§ **INSTRUCTIONS FOR THE TASK**
Beneath this line are the data; copy exactly the part of them that opens with the line containing "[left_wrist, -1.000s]" and closes with the line containing "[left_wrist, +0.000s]", and only that part.
++++ INPUT ++++
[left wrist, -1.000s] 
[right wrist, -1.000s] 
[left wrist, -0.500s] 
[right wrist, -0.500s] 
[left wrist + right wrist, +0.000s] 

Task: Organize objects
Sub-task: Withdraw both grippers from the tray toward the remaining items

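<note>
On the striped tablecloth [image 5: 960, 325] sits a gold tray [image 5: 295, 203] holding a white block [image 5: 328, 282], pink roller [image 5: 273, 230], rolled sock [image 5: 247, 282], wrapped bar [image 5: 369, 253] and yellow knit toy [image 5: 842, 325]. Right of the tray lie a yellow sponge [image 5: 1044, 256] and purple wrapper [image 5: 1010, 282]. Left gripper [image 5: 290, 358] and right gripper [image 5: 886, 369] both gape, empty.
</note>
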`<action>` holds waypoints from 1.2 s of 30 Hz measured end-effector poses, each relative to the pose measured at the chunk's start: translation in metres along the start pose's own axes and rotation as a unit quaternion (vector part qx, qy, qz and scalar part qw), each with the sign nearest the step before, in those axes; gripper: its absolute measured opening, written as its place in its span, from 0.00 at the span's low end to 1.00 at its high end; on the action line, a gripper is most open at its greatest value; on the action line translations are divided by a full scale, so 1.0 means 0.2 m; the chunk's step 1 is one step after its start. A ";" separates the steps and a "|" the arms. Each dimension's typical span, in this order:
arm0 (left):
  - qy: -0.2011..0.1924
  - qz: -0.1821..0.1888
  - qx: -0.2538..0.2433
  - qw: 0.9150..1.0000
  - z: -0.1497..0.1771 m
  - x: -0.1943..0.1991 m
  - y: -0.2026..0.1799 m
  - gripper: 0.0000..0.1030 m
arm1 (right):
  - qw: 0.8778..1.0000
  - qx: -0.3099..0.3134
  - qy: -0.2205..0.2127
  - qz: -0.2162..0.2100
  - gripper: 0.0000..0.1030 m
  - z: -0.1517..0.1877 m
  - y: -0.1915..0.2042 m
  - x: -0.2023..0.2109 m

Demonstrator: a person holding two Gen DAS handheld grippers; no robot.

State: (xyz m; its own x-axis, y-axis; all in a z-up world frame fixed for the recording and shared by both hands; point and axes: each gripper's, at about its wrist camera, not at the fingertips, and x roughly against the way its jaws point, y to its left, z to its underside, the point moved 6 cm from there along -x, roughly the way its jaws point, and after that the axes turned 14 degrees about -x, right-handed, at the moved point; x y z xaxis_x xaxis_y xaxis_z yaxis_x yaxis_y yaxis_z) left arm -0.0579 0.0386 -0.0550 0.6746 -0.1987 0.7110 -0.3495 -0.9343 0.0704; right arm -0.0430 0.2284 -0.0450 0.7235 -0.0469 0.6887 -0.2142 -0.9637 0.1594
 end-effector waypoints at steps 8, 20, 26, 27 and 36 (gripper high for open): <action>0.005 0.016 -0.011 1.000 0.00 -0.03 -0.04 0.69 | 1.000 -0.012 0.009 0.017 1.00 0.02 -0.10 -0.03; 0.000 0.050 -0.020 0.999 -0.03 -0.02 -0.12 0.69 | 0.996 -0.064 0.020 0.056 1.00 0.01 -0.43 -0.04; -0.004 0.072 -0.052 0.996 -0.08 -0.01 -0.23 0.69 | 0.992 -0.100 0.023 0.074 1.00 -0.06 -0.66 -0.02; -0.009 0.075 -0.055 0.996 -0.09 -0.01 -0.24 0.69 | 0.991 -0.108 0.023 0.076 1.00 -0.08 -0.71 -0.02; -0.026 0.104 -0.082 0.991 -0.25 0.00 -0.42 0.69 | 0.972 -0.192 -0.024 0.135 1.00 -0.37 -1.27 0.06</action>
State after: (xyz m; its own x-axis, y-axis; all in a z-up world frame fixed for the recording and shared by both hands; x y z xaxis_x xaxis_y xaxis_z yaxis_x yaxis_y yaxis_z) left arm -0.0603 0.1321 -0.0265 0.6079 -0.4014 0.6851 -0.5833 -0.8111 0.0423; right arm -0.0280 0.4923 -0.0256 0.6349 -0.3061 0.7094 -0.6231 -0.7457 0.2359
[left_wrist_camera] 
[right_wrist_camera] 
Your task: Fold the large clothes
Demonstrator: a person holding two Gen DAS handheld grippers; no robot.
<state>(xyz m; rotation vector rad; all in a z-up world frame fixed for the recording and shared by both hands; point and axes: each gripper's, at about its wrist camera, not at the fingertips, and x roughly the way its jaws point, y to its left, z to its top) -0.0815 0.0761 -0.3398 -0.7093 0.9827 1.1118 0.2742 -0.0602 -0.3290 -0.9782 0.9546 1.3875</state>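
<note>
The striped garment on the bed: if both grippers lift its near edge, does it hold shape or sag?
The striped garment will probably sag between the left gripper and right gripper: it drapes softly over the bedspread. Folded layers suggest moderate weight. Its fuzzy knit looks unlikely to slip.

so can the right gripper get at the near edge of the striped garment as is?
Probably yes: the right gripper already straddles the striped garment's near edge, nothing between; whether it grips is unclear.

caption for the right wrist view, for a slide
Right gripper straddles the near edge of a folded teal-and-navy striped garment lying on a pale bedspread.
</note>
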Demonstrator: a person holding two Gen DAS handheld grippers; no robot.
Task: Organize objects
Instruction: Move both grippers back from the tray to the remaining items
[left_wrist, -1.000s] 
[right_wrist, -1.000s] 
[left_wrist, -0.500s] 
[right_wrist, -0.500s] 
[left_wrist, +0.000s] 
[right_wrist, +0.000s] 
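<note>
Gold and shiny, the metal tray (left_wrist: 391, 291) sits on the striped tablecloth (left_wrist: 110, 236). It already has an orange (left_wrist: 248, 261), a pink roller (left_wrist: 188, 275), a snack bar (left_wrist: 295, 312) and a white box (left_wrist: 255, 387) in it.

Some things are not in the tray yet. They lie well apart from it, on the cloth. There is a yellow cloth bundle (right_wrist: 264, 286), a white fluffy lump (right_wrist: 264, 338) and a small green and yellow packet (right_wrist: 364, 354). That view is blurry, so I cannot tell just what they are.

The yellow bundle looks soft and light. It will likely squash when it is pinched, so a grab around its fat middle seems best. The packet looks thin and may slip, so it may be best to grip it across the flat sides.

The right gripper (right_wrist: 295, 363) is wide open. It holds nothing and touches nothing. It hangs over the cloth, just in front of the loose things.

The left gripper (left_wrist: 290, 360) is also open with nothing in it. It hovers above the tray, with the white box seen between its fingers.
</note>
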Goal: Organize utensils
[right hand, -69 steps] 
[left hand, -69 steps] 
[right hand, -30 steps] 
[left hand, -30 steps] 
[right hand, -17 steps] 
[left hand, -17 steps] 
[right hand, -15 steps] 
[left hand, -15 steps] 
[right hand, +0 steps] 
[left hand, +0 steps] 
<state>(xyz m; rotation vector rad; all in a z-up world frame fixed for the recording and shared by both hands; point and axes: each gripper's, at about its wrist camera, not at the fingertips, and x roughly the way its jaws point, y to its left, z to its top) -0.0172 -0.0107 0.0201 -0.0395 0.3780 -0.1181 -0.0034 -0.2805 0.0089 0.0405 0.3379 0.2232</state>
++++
§ **WRITTEN SOLUTION**
[left_wrist, -1.000s] 
[right_wrist, -1.000s] 
[left_wrist, -0.500s] 
[right_wrist, -0.500s] 
[left_wrist, +0.000s] 

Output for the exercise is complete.